= Sanjay Sethi =

Sanjay Sethi (born 27 June 1972) is a mechanical engineer and Internet entrepreneur. In 2011, he co-founded ShopClues, a Gurgaon-based online marketplace for unbranded goods. He is currently the chief executive officer of the company.

==Education==
Sethi completed his B.Tech in mechanical engineering from Indian Institute of Technology (BHU) Varanasi in 1993. Passionate about Astrophysics, he declined an offer from the Inter-University Centre for Astronomy and Astrophysics to pursue a professional career. In 1996, Sethi pursued an advanced course in software technology from Indian Institute of Technology Delhi.

==Career==
Sethi started his career at the Rourkela Steel Plant but his journey with internet and technology started when he enrolled at the Foundation for Innovation and Technology Transfer at the Indian Institute of Technology Delhi.
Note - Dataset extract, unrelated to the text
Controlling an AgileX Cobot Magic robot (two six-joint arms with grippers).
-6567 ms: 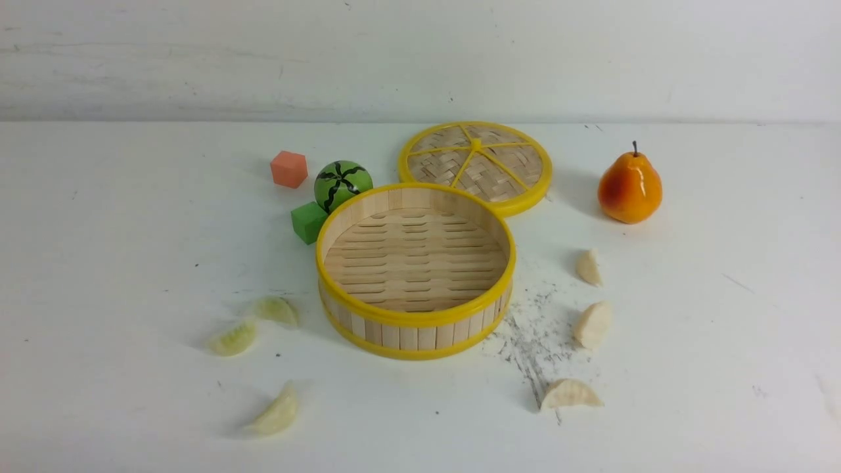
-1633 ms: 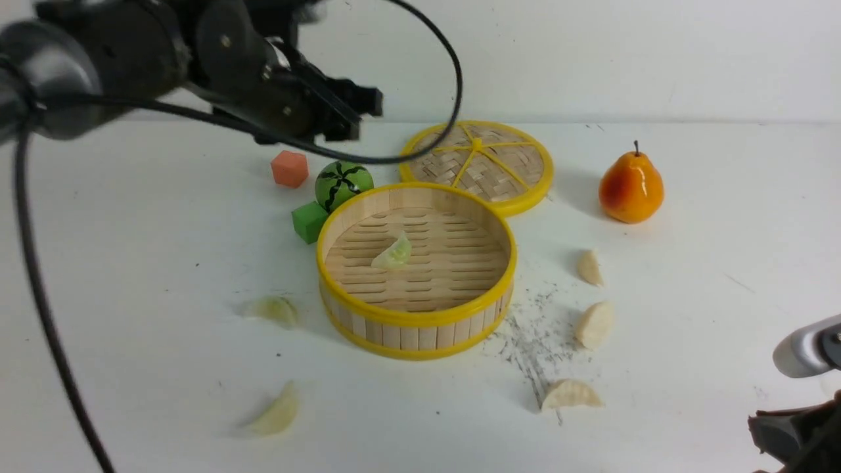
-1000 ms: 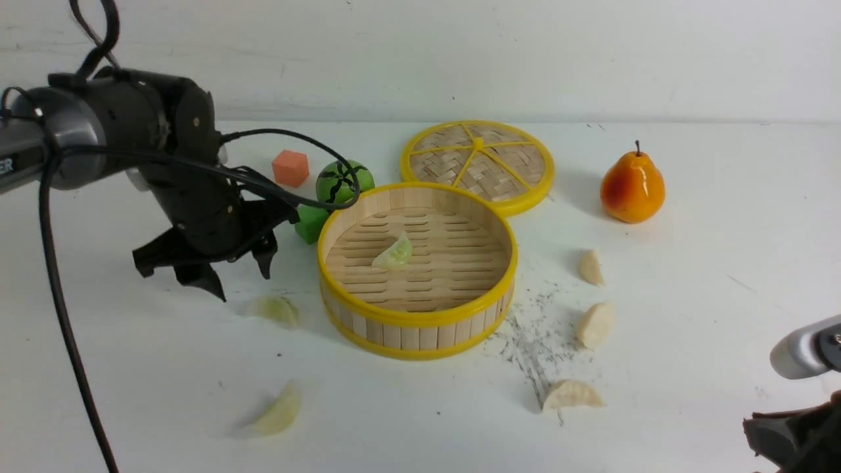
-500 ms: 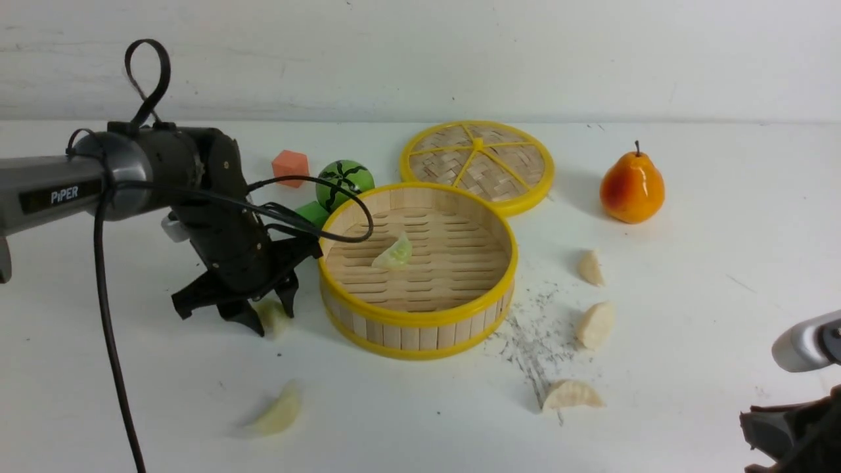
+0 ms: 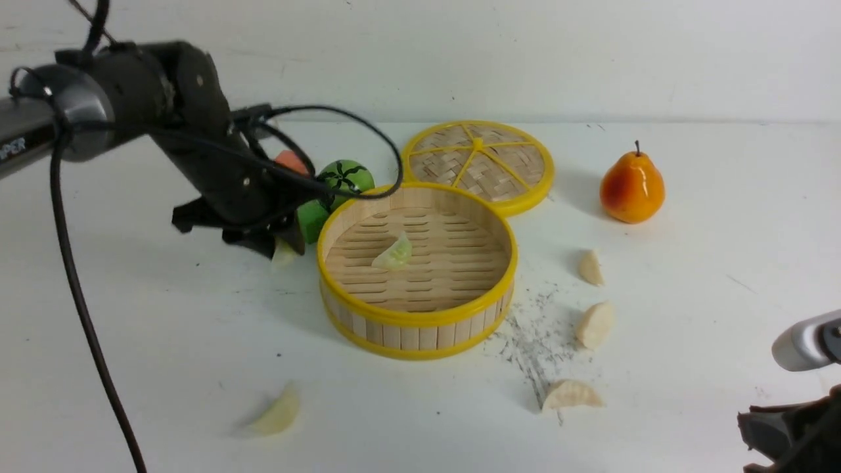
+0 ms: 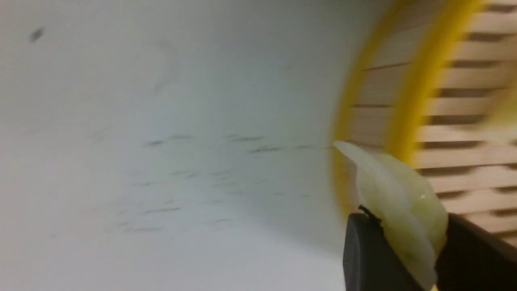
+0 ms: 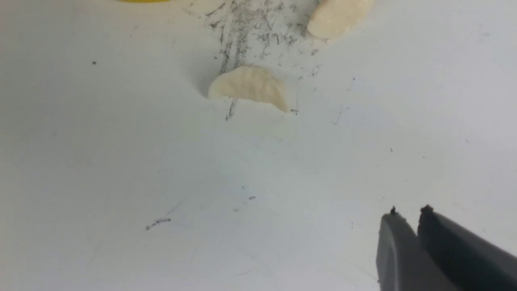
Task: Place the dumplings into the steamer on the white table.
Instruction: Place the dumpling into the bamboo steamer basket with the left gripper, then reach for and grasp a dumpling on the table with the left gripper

Prior to the launch of ShopClues, Sethi has worked with eBay, where he served as the Global Product Head for shipping, logistics, and billing and payments. Prior to eBay, Sanjay worked with SaaS platform Tradebeam.

==ShopClues==
ShopClues, claimed to be one of the largest online marketplaces in India, was launched in 2011 by Sanjay Sethi, Sandeep Aggarwal, and Radhika Aggarwal. ShopClues entered the Unicorn Club in 2016, with its valuation at US$1.1 billion.

==Awards and recognition==
- CEO of the Year at CMO Asia Awards – 2016
- Distinguished Alumni Award at IIT-BHU Alumni Awards – 2016
- CEO of the Year at CEO India Awards – 2016

==Usurping the e-commerce Controversy==
An FIR of forgery to usurp Shopclues from Sandeep Aggarwal and the subsequent misappropriation of funds was filed against Sanjay Sethi. However, Delhi High Court soon passed an interim order forbidding any coercive action against Sanjay. Sanjay also faced a defamation suit from Sandeep Aggarwal in March 2017.